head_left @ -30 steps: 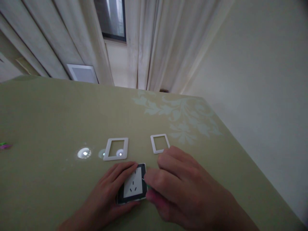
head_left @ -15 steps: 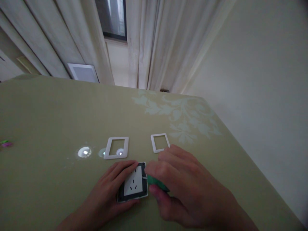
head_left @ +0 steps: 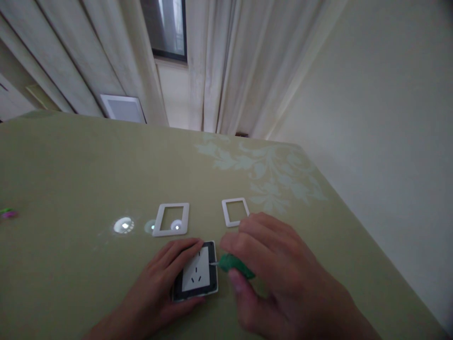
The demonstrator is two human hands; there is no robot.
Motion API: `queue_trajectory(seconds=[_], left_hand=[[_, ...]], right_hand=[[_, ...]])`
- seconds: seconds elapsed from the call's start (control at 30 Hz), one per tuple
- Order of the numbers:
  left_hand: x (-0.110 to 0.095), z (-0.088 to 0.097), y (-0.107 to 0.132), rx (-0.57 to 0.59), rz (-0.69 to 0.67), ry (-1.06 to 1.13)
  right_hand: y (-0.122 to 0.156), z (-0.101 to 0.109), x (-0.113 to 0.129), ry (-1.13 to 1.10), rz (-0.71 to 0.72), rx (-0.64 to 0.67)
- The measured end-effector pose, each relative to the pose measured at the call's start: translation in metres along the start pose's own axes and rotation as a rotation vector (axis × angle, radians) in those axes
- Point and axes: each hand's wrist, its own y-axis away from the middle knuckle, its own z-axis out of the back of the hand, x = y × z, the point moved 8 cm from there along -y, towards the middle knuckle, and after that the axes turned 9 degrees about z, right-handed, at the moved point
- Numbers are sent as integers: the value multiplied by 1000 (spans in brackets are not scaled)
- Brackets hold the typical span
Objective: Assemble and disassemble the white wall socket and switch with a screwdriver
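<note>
A wall socket [head_left: 197,270] with a white face and dark surround lies at the table's near side. My left hand [head_left: 164,278] grips it from the left, fingers along its top edge and thumb along the lower edge. In my right hand [head_left: 279,269] is a screwdriver [head_left: 235,265] with a green handle, held between thumb and fingers. Its thin metal shaft points left, and the tip meets the dark right border of the socket. What lies under the tip is too small to make out.
Two white rectangular frames [head_left: 171,232] [head_left: 225,213] lie beyond my hands on the green tabletop [head_left: 106,174]. Small green and purple pieces [head_left: 9,213] lie at the far left. A wall [head_left: 382,141] borders the table on the right, curtains [head_left: 208,71] behind.
My right hand's fingers have loosened and shifted slightly right on the screwdriver, showing more of its green handle. The tip stays at the socket's right border; my left hand holds still.
</note>
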Motion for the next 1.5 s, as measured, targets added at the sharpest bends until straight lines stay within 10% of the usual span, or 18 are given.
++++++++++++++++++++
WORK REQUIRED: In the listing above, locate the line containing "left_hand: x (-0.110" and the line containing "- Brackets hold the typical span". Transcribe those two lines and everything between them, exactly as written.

COMPLETED TASK:
  left_hand: x (-0.110 to 0.095), z (-0.088 to 0.097), y (-0.107 to 0.132), rx (-0.57 to 0.59), rz (-0.69 to 0.67), ry (-1.06 to 1.13)
  right_hand: y (-0.122 to 0.156), z (-0.101 to 0.109), x (-0.113 to 0.129), ry (-1.13 to 1.10), rz (-0.71 to 0.72), rx (-0.64 to 0.67)
- The measured end-effector pose, each relative to the pose measured at the call's start: translation in metres along the start pose's own axes and rotation as a rotation vector (axis × angle, radians) in those axes
- Point and axes: each hand's wrist, its own y-axis away from the middle knuckle, its own z-axis out of the back of the hand, x = y × z, the point moved 8 cm from there along -y, towards the middle knuckle, and after that the axes turned 9 degrees about z, right-handed, at the moved point
- Numbers are sent as integers: the value multiplied by 1000 (spans in brackets are not scaled)
- Brackets hold the typical span

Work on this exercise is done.